このタイプの人は、アタッチメント要求を最小化し、他者から距離を取り、情動表出を抑制することで潜在的な拒絶に対抗し、ポジティブな自己イメージを維持しようと試みます。
この回避型のアタッチメント・スタイルの人は、共感的な体験に対して、かえって反発を感じる場合があります。

恐れ・回避型(未解決型)」は不安も回避も高く、他者に対して、拒絶されるという予測と結びついた対人不信感(喪失や虐待などのアタッチメント関連性トラウマ)を経験しており、それが親密さに対する不快感や親密な関係の回避につながっているとされます。
このタイプは、上記の3つのタイプのいずれかと併記することになっています。

 

先に触れた統制型の愛着パターンが成長したときに典型的に表れやすいのが、「自己愛性パーソナリティ」と言われています。
自己愛性パーソナリティの人は自分に過剰な自信を持ち、自分を特別な存在とみなして自分を中心に世界が廻ること(自尊感情)を期待します。

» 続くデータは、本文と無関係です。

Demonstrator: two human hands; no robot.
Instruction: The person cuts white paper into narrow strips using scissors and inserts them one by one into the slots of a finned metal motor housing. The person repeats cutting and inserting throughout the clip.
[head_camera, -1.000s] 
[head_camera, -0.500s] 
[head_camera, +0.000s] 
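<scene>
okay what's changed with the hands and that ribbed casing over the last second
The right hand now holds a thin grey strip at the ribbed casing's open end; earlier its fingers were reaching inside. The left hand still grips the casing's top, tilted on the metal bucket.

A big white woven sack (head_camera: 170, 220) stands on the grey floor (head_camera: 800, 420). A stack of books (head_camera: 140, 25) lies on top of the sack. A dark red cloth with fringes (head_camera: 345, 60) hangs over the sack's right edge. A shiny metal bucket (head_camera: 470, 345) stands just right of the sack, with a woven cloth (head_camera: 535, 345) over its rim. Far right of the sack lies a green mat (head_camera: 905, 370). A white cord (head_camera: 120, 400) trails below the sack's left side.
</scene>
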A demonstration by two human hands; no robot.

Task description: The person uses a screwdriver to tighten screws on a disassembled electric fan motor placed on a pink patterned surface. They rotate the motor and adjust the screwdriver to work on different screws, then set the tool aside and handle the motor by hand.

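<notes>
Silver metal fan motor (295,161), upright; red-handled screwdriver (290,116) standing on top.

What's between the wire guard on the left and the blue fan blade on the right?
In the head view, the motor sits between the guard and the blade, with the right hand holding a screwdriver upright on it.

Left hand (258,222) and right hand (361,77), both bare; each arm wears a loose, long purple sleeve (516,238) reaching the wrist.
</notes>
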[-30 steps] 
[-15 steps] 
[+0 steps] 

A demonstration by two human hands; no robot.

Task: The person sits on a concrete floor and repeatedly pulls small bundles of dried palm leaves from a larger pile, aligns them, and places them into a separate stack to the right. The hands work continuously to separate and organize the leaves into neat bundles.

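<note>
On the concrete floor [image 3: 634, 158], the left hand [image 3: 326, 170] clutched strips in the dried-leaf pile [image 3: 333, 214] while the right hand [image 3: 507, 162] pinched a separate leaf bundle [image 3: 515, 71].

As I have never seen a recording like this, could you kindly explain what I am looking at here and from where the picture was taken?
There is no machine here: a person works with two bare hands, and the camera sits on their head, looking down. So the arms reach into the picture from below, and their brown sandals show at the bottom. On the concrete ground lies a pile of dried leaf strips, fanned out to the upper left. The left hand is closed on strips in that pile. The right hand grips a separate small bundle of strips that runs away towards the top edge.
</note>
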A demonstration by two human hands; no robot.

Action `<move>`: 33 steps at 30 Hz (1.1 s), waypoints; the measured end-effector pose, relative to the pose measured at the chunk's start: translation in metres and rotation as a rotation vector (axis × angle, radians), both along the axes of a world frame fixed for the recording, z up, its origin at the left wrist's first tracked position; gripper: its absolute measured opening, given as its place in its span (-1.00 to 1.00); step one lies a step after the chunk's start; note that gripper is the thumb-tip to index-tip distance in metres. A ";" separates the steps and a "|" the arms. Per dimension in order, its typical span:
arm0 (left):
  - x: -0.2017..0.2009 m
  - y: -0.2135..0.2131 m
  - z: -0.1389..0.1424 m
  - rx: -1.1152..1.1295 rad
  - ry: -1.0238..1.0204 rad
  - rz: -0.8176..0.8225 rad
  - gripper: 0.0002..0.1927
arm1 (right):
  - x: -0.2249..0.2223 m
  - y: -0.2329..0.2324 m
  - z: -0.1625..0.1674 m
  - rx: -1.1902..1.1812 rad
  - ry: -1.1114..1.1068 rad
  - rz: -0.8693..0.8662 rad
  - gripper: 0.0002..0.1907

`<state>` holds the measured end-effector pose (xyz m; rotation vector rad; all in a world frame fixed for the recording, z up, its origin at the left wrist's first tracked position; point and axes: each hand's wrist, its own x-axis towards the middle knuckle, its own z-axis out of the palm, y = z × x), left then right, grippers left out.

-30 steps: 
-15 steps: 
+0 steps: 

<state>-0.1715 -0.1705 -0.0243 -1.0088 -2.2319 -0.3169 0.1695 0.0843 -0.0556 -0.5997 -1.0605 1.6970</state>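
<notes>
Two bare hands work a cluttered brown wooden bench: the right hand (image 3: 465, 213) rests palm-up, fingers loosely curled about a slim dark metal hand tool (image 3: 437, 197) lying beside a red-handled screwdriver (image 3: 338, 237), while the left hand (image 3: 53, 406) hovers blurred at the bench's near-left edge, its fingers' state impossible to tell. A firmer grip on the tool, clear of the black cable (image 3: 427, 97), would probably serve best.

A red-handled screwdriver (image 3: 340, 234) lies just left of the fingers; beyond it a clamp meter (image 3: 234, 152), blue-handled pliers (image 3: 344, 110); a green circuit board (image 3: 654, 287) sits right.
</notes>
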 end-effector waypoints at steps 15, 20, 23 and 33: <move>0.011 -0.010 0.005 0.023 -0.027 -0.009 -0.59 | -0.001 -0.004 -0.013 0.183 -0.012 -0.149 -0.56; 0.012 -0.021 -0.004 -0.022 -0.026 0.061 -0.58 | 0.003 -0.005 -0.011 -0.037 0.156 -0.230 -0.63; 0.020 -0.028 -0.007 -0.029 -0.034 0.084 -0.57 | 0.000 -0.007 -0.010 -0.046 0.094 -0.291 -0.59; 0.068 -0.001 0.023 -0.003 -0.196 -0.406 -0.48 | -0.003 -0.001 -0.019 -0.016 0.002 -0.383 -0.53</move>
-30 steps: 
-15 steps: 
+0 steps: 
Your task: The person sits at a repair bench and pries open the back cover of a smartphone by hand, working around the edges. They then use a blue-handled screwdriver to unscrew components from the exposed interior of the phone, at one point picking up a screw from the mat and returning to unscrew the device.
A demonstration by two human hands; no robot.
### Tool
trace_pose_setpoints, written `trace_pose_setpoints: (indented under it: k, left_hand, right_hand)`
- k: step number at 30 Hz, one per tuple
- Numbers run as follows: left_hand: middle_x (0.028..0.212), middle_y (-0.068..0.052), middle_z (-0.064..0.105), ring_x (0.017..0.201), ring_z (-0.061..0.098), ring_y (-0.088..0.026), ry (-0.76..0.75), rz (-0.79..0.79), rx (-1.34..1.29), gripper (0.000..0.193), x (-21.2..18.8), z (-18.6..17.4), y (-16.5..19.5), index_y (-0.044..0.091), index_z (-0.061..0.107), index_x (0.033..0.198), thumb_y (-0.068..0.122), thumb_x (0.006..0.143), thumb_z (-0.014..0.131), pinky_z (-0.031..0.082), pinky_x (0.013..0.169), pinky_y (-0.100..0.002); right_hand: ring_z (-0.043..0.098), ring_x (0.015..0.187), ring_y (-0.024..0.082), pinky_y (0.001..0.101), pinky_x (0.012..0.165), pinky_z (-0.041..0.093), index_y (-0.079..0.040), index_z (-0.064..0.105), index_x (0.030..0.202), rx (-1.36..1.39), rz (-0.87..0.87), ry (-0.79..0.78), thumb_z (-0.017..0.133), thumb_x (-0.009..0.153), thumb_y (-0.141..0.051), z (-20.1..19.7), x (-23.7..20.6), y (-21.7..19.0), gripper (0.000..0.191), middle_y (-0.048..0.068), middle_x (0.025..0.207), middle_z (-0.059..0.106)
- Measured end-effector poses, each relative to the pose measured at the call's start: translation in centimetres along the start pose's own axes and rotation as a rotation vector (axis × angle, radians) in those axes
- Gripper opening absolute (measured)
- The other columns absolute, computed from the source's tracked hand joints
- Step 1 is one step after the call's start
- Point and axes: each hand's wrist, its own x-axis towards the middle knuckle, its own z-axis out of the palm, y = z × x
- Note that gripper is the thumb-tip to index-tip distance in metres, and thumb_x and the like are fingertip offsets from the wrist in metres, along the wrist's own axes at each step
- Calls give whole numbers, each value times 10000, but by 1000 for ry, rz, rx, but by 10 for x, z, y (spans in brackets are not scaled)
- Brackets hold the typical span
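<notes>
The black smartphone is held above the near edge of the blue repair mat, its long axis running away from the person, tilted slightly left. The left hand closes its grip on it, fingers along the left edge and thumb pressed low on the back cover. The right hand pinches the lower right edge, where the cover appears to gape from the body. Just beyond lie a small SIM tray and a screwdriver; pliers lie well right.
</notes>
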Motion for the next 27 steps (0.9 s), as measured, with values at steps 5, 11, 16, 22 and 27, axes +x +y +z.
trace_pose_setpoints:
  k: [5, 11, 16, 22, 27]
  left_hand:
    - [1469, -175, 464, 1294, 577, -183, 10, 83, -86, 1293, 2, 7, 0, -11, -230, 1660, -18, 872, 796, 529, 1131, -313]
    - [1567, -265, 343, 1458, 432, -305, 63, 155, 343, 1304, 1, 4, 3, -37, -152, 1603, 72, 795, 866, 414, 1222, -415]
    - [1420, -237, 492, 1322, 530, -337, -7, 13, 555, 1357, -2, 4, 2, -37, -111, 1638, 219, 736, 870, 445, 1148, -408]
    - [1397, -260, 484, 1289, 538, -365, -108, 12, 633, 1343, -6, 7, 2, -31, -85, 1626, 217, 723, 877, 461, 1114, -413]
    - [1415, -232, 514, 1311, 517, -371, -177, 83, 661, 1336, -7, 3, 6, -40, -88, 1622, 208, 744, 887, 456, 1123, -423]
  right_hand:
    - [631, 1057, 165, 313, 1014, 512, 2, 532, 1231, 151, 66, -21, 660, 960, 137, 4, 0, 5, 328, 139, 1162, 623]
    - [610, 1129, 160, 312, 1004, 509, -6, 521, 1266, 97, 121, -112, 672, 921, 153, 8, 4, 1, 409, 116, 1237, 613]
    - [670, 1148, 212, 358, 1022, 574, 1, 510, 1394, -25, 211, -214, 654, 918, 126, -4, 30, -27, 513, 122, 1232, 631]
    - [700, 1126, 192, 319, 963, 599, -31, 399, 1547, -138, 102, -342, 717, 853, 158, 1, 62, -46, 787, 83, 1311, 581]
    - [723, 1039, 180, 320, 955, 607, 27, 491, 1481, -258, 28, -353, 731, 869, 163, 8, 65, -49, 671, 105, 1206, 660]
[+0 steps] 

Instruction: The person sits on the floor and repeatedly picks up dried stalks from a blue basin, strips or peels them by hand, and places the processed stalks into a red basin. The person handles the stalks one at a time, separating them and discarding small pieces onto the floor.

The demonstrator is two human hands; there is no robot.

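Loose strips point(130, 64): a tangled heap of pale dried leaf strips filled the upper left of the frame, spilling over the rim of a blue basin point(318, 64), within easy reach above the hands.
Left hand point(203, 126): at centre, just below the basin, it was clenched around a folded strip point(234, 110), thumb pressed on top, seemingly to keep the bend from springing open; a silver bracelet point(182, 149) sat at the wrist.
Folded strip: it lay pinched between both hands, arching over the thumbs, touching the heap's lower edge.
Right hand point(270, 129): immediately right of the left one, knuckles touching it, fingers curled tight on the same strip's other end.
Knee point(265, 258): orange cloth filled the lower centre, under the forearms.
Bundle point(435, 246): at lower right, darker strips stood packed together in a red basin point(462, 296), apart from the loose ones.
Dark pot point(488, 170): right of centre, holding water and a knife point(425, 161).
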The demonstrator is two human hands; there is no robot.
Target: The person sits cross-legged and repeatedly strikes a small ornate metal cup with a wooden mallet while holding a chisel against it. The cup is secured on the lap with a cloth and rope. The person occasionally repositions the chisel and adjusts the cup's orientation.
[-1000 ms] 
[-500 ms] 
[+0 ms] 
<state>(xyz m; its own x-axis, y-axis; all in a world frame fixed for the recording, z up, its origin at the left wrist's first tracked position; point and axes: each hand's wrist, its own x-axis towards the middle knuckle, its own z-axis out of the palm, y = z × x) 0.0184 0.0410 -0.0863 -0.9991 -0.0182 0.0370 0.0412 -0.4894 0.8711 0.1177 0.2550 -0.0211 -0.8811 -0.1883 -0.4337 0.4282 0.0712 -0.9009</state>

成人の愛着スタイルを理解するうえで、前述の「不安」と「回避」の要素とともに、自己愛性という「コントロール方略」という要素も重要と言われています。

アタッチメント・スタイルを含む心理行動システムは、相互に関連しあって全般的な適応性を支えているのであり、「自律・安定型」のみがすべての心理社会的適応性をみたし、それ以外は非適応的ということではない、ということ、さらに、成人の愛着スタイルを獲得安定型に修正していくためには、自分自身と他者の精神状態に注意を向ける「メンタライジング(心に対するマインドフルネス)」によって「自己志向」と「協調性」のバランスを取りながら高めていくこと、をしっかりと理解しておいて下さいね。